I unthinkingly assumed the same revolution in birth care had taken place in all 'western'/European countries more or less at the same time (if not a lot earlier in many countries), so I was amazed, and very shocked, to hear the stories of the mothers I came to know in Hungary. One friend of ours, who gave birth only a couple of years ago, could not afford to pay a gynaecologist, and (surprise, surprise) none appeared at the birth. Luckily, the birth was without problems, but she was given the absolute minimum of attention and treated very brusquely. Her husband actually had to scrub up and assist, such was the limited 'service'. Incidentally, my wife's friend who paid 100k Ft also complained bitterly about the attention she received, and, during this conversation, I was stunned to hear her description of the birth - pretty much what my first wife had been put through 30 years ago.

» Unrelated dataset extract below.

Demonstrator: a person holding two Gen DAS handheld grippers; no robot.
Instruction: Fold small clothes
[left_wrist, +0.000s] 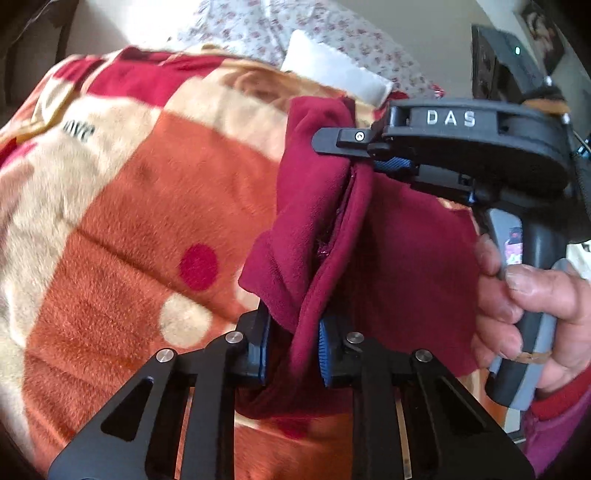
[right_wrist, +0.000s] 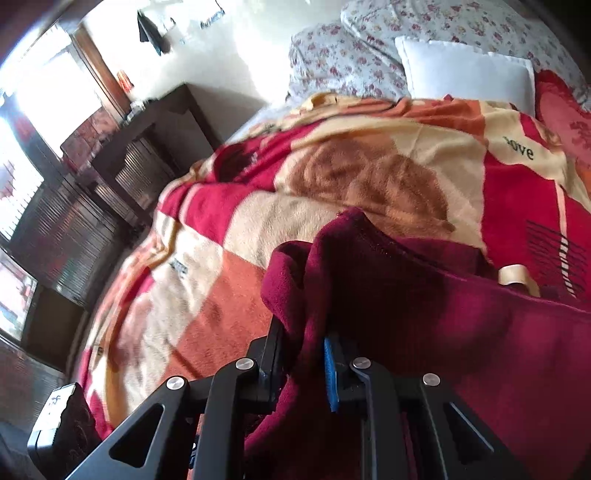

My apologies for the length of this post, especially to the non-parents among Éva's readers, but this is something I feel very strongly about. I have had a fair bit of experience of the Hungarian health service over the last 10 years (and am also married into a family of doctors and consultants - including a gynaecologist), and mostly my experiences have not been good (although the care of children at the local GP/clinic level is a usually very welcome exception).
For me, there are two key points which come out of all this. First, and most obvious, the Hungarian health service's attitude to birth - and to health in general. Not only is pregnancy and birth regarded as some sort of illness, and therefore something that must routinely involve hospitalisation, the presence of doctors, etc, but the general attitude to health and the health service is also something that badly needs dragging into the 21st century. For instance, the way patients are treated is appalling. In a country that prides itself (mostly, quite rightly) on its attitude towards children, the brutal and uncaring way my 3 year old daughter was treated when she needed stitches for a cut mouth still makes me angry. And the eternal queues you see in hospitals (and the way doctors are regarded as some form of minor nobility, instead of public servants) is practically medieval.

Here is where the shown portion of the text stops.